16:48 xarses_ oh, it won't really work on 4.1 very well
16:50 Dr_Drache nope, so as of now, i'm back to where I was when I first attempted fuel.
16:51 xarses_ =(
16:51 Dr_Drache sucks for me, I just told the team we can start deployment testing this afternoon. (this is all me, assumed that 4.0 worked)
16:51 Dr_Drache lol...
16:52 xarses_ hp hardware right?
16:52 Dr_Drache nope
16:52 Dr_Drache dell
16:54 dhblaz Dr_Drache: I thought my deployment would take a few weeks to work out the details especially using a tool like fuel and it took months (still finding little and big problems actually).  It could be that I am a dolt.  If time is of the essence you may consider looking into hiring a team to help you stand up your cluster.  I believe that Mirantis provides this kind of service.
16:56 Dr_Drache dhblaz, that's nice to hear, issue is, it WAS working. but the fixes were regressed.
16:56 Dr_Drache this isn't even standing up a cluster persi, this is it won't even install openstack.
17:00 Dr_Drache I just have to figured out all the changed that we had to do manually.
17:00 Dr_Drache and redo them
17:02 dhblaz xarses_: You helped me with this before.  will you tell me if this means I broke my db cluster again?
17:02 dhblaz http://paste.openstack.org/show/73676/
17:04 xarses_ dhblaz: line 43 shows that .2 and .3 appear to be working together, i guess this is 16, 17
17:05 xarses_ 18 is out by its self, you should be able to stop it and start it again, and it should re-join
17:05 xarses_ 16, still has mysql-wss start running so the socket might not be ready because of something galera is doing internally
17:06 dhblaz I'm worried my only good copy may be on node-18
17:06 dhblaz Because this number is so low on node-17:
17:06 dhblaz wsrep_last_committed       | 20917675
17:07 xarses_ dhblaz: 17, 18 have the same *state_uuid
17:07 xarses_ they almost have to have the same db for that to occur
17:07 xarses_ 99.9%
17:08 xarses_ that they are the same
17:08 xarses_ you can always use mysqldump to back it up if you're worried
17:08 dhblaz I'm trying
17:08 dhblaz [root@node-18 ~]# mysqldump --all-databases > /tmp/backup
17:08 dhblaz mysqldump: Error: 'Unknown command' when trying to dump tablespaces
17:08 dhblaz mysqldump: Got error: 1047: Unknown command when selecting the database
17:09 xarses_ Dr_Drache: I still have a copy of the ver2 of that patch
17:13 anotchenko joined #fuel
17:18 dhblaz As an update, I killed mysqld on node-18, that didn't work so I kill -9'd it
17:19 dhblaz node-16 is still reporting can't connect
17:19 dhblaz crossing my fingers
17:20 xarses_ dhblaz: make sure you tell crm to unmanage it or pacemaker will attempt to start it again
17:20 dhblaz Don't I want pacemaker to start it again?
17:20 xarses_ 18?
17:20 dhblaz Yes
17:21 MiroslavAnashkin Dr_Drache: For Dell you need both - disable serial console in GRUB options (solves issue with graphics) and add rootdelay=90 to GRUB options instead
17:21 xarses_ maybe
17:21 dhblaz When you wrote "18 is out by its self, you should be able to stop it and start it again, and it should re-join"

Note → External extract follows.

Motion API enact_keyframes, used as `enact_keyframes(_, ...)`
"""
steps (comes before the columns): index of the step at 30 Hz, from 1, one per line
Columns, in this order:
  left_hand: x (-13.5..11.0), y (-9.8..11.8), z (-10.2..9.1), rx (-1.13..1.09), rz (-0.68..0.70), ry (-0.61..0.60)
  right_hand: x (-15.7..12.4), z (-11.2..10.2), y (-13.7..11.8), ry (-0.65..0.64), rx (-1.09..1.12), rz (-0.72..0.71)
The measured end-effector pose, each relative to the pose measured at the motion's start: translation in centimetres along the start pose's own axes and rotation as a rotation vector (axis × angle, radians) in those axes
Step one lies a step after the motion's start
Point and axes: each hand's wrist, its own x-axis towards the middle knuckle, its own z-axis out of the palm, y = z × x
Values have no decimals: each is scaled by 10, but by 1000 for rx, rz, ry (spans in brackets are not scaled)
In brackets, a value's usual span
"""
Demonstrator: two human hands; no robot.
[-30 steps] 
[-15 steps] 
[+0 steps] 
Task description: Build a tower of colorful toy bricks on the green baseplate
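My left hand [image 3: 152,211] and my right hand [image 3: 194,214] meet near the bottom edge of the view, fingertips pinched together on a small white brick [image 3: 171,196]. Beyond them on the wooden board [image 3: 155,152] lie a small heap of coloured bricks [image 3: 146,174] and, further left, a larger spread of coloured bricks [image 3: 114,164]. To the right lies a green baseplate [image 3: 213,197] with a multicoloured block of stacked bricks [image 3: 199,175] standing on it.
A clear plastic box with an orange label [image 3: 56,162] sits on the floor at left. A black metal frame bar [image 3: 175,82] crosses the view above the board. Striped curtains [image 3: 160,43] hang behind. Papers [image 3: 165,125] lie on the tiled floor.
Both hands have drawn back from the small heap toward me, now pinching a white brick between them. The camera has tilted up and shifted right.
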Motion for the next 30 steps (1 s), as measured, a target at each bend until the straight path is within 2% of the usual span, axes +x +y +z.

17:21 dhblaz I took that to mean that I needed the process to restart
17:22 xarses_ dhblaz: ok, sounds good, I was confused with which way you where going
17:23 Dr_Drache MiroslavAnashkin, both are there
17:23 Dr_Drache I used the pmanager.py.updated you provided
17:25 dhblaz I see a lot of this in the logs for node-16
17:25 dhblaz InnoDB: Unable to lock ./ibdata1, error: 11
17:26 xarses_ dhblaz: permissions, or another instance of mysql is still around in some capacity
17:29 dhblaz If I'm reading this correctly it isn't either of those
17:29 dhblaz http://paste.openstack.org/show/73677/
17:32 dhblaz I stand corrected:
17:32 dhblaz [root@node-16 ~]# lsof /var/lib/mysql/ibdata1
17:32 dhblaz COMMAND   PID  USER   FD   TYPE DEVICE   SIZE/OFF    NODE NAME
17:32 dhblaz mysqld  16215 mysql    3u   REG  253,0 8382316544 1049479 /var/lib/mysql/ibdata1
17:32 dhblaz mysqld  17511 mysql    3uW  REG  253,0 8382316544 1049479 /var/lib/mysql/ibdata1
17:34 angdraug joined #fuel
17:35 BillTheKat joined #fuel
17:35 Ch00k joined #fuel
17:39 dhblaz Hmmm, node-18 still seems "out on it' own"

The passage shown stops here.